◆ Assignment: The data below holds a line containing "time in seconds" and a line containing "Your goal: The"; please quote exactly those two lines and every line between them, and nothing else.

◆ Data:
◇ ◇ ◇ ◇
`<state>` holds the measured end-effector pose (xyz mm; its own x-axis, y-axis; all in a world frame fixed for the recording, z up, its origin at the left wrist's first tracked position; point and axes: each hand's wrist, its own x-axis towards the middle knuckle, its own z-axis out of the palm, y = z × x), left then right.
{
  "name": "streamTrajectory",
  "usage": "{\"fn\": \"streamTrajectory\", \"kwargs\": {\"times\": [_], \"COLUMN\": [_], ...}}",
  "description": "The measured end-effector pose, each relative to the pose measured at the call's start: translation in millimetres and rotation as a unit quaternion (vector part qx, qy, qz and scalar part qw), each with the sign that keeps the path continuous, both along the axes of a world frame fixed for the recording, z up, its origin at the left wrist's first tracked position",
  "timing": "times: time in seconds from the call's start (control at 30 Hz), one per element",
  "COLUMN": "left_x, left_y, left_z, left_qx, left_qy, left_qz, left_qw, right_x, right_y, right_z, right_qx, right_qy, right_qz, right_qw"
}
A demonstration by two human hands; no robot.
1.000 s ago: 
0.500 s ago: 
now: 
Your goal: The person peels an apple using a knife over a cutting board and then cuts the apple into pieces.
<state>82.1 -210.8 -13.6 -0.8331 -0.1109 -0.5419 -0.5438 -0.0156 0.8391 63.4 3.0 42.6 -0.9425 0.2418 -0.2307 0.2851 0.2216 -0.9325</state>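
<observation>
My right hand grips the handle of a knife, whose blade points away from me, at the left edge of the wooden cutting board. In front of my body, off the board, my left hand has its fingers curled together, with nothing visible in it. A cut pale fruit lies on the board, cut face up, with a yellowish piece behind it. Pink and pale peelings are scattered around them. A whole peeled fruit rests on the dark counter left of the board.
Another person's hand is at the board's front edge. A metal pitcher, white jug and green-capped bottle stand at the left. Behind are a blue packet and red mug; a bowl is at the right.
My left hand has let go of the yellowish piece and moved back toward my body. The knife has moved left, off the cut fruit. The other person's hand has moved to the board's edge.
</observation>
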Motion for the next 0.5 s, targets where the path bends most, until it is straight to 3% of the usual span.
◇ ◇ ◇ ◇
◆ Written answer:
  "timing": "times: time in seconds from the call's start (control at 30 Hz), one per element",
  "COLUMN": "left_x, left_y, left_z, left_qx, left_qy, left_qz, left_qw, right_x, right_y, right_z, right_qx, right_qy, right_qz, right_qw"
}
A demonstration by two human hands; no robot.
1.000 s ago: 
0.500 s ago: 
now: 
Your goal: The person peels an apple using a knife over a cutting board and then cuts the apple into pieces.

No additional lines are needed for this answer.